Net nu er onrust is binnen Denk, waagt de islamitisch geïnspireerde partij Nida de sprong naar Den Haag. Met wortels in de Rotterdamse raad en een uitgesproken maatschappelijk programma wil de partij meer zijn dan ‘Denk-light’. En dat is ze ook, zegt John Bijl: ‘Als je Denk een moslim-SGP noemt, dan is Nida een moslim-GroenLinks.’
De vergelijking van Bijl maakt duidelijk dat de verschillen tussen de twee partijen inhoudelijk groter zijn dan vaak wordt aangenomen. ‘Denk is conservatief, hiërarchisch en traditioneel. Nida daarentegen is progressief, ecologisch en nadrukkelijk inclusief. Daar zie je ook veel meer vrouwen.’ De wens om ‘de islam normaler te maken’ vertaalt zich bij Nida in subtiele symboliek en spirituele diepgang. Niet schreeuwerig, maar maatschappelijk betrokken en geworteld in de stad.
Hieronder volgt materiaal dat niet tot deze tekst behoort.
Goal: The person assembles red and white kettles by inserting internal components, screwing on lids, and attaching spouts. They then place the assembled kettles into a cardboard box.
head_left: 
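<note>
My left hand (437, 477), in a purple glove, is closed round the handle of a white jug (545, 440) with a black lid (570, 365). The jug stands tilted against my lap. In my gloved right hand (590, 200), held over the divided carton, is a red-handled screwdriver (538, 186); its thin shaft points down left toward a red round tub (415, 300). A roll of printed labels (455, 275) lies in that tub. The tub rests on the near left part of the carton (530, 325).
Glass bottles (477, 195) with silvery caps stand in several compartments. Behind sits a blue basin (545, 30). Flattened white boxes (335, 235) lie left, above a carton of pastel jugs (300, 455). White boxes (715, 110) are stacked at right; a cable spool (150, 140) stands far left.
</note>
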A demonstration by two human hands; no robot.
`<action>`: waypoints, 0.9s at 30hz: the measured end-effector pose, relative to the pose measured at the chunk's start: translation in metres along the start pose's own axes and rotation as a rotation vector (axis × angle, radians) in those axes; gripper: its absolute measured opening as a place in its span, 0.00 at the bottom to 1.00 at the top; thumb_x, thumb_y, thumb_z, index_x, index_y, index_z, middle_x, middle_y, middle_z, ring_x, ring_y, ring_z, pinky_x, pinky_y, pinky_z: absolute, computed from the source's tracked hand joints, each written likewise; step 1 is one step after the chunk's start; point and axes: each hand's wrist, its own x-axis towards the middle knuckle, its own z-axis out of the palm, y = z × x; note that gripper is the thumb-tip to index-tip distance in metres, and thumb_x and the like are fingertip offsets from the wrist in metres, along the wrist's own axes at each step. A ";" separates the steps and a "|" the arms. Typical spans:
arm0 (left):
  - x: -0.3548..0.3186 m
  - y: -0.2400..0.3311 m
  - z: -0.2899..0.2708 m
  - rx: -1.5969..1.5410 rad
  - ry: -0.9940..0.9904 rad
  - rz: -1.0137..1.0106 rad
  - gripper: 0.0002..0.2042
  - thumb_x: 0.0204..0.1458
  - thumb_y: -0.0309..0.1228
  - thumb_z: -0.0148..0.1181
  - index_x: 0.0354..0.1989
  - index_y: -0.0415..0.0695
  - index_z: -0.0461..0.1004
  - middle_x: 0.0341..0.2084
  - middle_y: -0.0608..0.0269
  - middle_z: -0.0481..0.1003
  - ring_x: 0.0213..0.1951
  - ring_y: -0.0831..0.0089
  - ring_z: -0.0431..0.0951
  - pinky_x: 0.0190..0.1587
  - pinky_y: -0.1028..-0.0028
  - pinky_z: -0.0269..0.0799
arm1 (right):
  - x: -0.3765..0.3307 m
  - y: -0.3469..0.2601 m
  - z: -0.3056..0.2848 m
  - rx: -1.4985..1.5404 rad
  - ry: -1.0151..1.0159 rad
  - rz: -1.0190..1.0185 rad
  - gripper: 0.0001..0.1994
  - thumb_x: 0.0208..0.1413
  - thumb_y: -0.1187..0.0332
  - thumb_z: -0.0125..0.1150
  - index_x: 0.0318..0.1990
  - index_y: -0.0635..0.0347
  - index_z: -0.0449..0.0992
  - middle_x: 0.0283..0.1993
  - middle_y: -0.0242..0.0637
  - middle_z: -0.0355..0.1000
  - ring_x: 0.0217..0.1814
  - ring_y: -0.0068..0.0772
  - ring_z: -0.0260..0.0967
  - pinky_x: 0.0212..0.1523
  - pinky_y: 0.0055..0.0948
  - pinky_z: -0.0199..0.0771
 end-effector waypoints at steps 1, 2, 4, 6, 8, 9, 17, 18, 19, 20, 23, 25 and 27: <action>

De opkomst van Nida toont dat politieke representatie meer is dan doelgroepdenken. Het gaat ook over toon, inspiratie en organisatiecultuur. Waar Denk de confrontatie kiest, zoekt Nida de verbinding – en juist dat maakt de vergelijking relevant. Niet als strijd tussen partijen, maar als spiegel voor het bredere politieke spectrum: er is meer dan secularisme of identiteitspolitiek. Ook spiritualiteit kan een politieke taal zijn.
Waar Denk begon in de Tweede Kamer en zich pas later lokaal organiseerde, heeft Nida het tegenovergestelde pad gevolgd: langzaam opgebouwd vanuit Rotterdam, met inmiddels ook zetels in Den Haag en Almere. De partij richt zich op thema’s als duurzaamheid, sociale rechtvaardigheid en religieuze diversiteit, en zoekt haar inspiratie in universele islamitische waarden. Van schuldenkwijtschelding tot gebedsruimte, van klimaat tot rustmoment.